Among banks, Wells Fargo fell 1 5/8 to 149 5/8 but Chase Manhattan added 1 to 35 3/4.

* In takeover activity, electronics distributor Anthem Electronics surged 7 1/2 to 32 1/8 after agreeing to a buyout by Arrow Electronics.

Other tech issues were mixed. Software giant Computer Associates surged 2 3/4 to 45 after winning a court case over computer codes, and Dell Computer rocketed 2 5/16 to 38 7/16 on optimism about PC sales. But Intel eased 5/8 to 65 3/8 and IBM lost 3/4 to 69 1/2.
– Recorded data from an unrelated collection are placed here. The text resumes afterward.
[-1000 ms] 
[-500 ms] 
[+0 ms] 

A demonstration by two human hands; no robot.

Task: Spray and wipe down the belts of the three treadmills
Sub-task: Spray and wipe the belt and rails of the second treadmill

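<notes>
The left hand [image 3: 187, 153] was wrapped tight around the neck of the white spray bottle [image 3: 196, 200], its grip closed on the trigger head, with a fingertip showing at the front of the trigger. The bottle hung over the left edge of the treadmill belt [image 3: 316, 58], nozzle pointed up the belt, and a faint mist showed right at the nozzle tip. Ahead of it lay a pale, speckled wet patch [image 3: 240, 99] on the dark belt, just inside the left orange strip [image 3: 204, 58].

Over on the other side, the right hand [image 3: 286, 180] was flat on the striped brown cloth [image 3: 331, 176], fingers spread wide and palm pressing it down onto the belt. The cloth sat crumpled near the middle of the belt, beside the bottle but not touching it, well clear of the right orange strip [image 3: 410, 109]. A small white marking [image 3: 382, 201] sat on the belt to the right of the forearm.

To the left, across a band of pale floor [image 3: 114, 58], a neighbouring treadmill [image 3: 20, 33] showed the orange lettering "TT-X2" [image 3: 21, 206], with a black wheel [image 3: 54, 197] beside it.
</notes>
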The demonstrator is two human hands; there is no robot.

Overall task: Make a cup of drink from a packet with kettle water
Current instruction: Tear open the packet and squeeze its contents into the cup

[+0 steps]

In other markets, the dollar eased to 1.545 German marks in New York on Wednesday, down from 1.553 on Tuesday. It also slipped to 97.65 Japanese yen, off marginally from Tuesday and near the post-World War II low of 97.50 set in July.

Overseas, London’s FTSE-100 stock index fell 22.5 points to 3,014.8 while Frankfurt’s DAX index added 0.54 point to 2,079.50. Tokyo’s Nikkei index rose 48.11 points to 19,885.38.

In commodities trading, October gold futures added marginally to Tuesday’s gains, up 50 cents to $394.60 on the Comex.